Joséphine Granizo-Mouffok, 100 ans, figure emblématique du quartier de Bisséous.

Joséphine Granizo-Mouffok, 100 ans de force et d’amour dans son quartier de Bisséous

À Castres, Joséphine Granizo-Mouffok a fêté ses 100 ans le 26 août. Figure du quartier de Bisséous où elle vit depuis près de 65 ans, cette mère de sept garçons impressionne par une autonomie et une souplesse rares. Ancienne femme de ménage et lectrice historique de La Dépêche du Midi, la centenaire revient sur son histoire.

Dans son appartement à Bisséous, à deux pas du stade Pierre-Fabre, Joséphine Granizo-Mouffok se souvient avec précision de chaque recoin et chaque visage de ce quartier qu’elle habite depuis près de 65 ans. Arrivée à Castres après un parcours en campagne tarnaise, elle a d’abord vécu 36 ans dans les premiers bâtiments HLM avant de déménager à proximité, en raison des démolitions et du réaménagement du quartier.

Pour Joséphine, Bisséous représente bien plus qu’un simple ensemble d’immeubles ; c’est un véritable village. « Les gens, c’était la famille. L’été, quand il faisait chaud, on se retrouvait sur la pelouse en face jusqu’à minuit à rigoler et à raconter des histoires », se remémore-t-elle. Elle évoque avec nostalgie l’époque où la vie commerçante battait son plein au pied des tours : « Avant, on avait la pharmacie, l’épicerie, la boucherie. On avait tout sous la main ! »

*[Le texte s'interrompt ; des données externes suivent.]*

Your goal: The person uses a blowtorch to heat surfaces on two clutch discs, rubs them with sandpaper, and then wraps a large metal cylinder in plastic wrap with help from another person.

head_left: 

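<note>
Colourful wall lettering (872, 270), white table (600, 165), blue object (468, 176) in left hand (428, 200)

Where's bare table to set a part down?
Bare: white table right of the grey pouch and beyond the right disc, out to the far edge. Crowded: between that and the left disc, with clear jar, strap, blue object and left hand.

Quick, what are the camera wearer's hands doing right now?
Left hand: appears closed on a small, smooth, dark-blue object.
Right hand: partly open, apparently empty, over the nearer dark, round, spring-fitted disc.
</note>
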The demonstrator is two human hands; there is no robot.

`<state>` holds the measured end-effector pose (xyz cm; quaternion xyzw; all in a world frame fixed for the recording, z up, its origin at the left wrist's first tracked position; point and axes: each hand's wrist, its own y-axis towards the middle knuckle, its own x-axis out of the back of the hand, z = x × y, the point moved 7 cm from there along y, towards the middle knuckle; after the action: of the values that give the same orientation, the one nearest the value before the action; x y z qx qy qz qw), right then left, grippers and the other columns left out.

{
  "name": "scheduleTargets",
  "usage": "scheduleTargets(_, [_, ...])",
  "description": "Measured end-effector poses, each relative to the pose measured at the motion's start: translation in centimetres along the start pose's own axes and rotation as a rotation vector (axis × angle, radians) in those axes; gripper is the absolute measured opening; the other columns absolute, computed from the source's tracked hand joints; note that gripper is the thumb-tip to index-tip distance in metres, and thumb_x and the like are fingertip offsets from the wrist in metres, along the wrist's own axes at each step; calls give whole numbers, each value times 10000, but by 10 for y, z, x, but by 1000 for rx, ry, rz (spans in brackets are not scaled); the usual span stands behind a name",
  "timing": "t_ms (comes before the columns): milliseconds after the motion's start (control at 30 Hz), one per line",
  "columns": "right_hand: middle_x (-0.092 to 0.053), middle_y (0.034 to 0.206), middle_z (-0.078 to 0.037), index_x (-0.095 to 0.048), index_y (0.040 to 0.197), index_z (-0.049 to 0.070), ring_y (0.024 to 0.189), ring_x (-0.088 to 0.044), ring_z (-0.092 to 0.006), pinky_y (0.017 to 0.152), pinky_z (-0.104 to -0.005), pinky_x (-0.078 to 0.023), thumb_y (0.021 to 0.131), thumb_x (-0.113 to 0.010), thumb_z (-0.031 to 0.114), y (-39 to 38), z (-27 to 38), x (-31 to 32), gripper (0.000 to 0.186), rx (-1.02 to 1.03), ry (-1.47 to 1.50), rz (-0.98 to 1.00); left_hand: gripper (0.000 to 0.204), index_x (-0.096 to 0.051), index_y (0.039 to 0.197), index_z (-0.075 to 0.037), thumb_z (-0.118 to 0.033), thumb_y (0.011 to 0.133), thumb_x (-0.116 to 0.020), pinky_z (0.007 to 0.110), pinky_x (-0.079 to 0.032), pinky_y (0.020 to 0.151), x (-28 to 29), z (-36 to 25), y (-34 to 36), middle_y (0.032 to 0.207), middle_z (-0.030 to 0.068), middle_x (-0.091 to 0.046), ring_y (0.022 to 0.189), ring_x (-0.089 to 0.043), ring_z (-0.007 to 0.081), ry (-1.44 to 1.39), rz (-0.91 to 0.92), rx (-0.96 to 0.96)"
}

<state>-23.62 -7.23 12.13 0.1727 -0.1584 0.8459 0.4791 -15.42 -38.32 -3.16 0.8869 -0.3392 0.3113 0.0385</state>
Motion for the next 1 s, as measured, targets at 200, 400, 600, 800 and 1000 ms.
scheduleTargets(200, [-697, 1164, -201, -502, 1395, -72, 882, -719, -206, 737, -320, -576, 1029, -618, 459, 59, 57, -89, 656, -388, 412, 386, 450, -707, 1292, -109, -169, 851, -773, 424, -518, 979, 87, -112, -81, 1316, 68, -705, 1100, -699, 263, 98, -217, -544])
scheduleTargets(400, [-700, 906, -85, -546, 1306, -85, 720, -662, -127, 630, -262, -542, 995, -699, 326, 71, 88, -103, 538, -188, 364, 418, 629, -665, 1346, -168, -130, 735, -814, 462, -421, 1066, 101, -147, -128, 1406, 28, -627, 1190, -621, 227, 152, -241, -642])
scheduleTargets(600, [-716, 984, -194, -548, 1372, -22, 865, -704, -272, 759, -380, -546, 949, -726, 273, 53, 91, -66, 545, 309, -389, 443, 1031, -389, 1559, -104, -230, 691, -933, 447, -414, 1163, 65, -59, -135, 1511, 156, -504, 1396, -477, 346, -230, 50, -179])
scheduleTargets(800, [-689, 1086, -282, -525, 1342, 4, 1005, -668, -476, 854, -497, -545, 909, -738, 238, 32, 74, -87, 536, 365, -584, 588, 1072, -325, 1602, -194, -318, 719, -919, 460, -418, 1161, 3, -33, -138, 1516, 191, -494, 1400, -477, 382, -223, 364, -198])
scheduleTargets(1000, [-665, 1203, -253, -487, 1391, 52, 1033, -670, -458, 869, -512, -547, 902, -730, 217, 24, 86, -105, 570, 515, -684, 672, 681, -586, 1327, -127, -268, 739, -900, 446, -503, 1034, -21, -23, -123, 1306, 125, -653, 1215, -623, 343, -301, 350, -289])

À 100 ans, Joséphine impressionne par sa souplesse. Elle peut toucher ses orteils sans fléchir les genoux, une démonstration de sa forme physique remarquable. Ancienne femme de ménage, elle a élevé ses sept garçons (Hocine, Ismael, Ali, Youcef, Yami, Mokhtar et Gérard) presque seule, son mari travaillant à l’extérieur la semaine. Elle a également lutté pendant des décennies contre un handicap à la jambe, finalement corrigé il y a quelques années. « J’ai lutté, je ne me suis jamais laissée faire », confie-t-elle.

Aujourd’hui, Joséphine est grand-mère de sept petits-enfants et de deux arrière-petits-enfants. Elle maintient une routine quotidienne, préparant elle-même ses repas. Bien que des infirmières l’assistent et que ses fils l’aident pour les courses, elle conserve son rôle de matriarche. Tous les samedis matin, plusieurs de ses fils viennent chez elle pour partager un café et déguster ses fameuses crêpes traditionnelles. L’idée d’une installation en structure médicalisée est inacceptable pour sa famille.

Fidèle lectrice de La Dépêche du Midi, Joséphine a réuni sa grande famille pour célébrer son centenaire lors d’un repas à La Bombardière, marquant un siècle de vie riche en expériences et en valeurs familiales.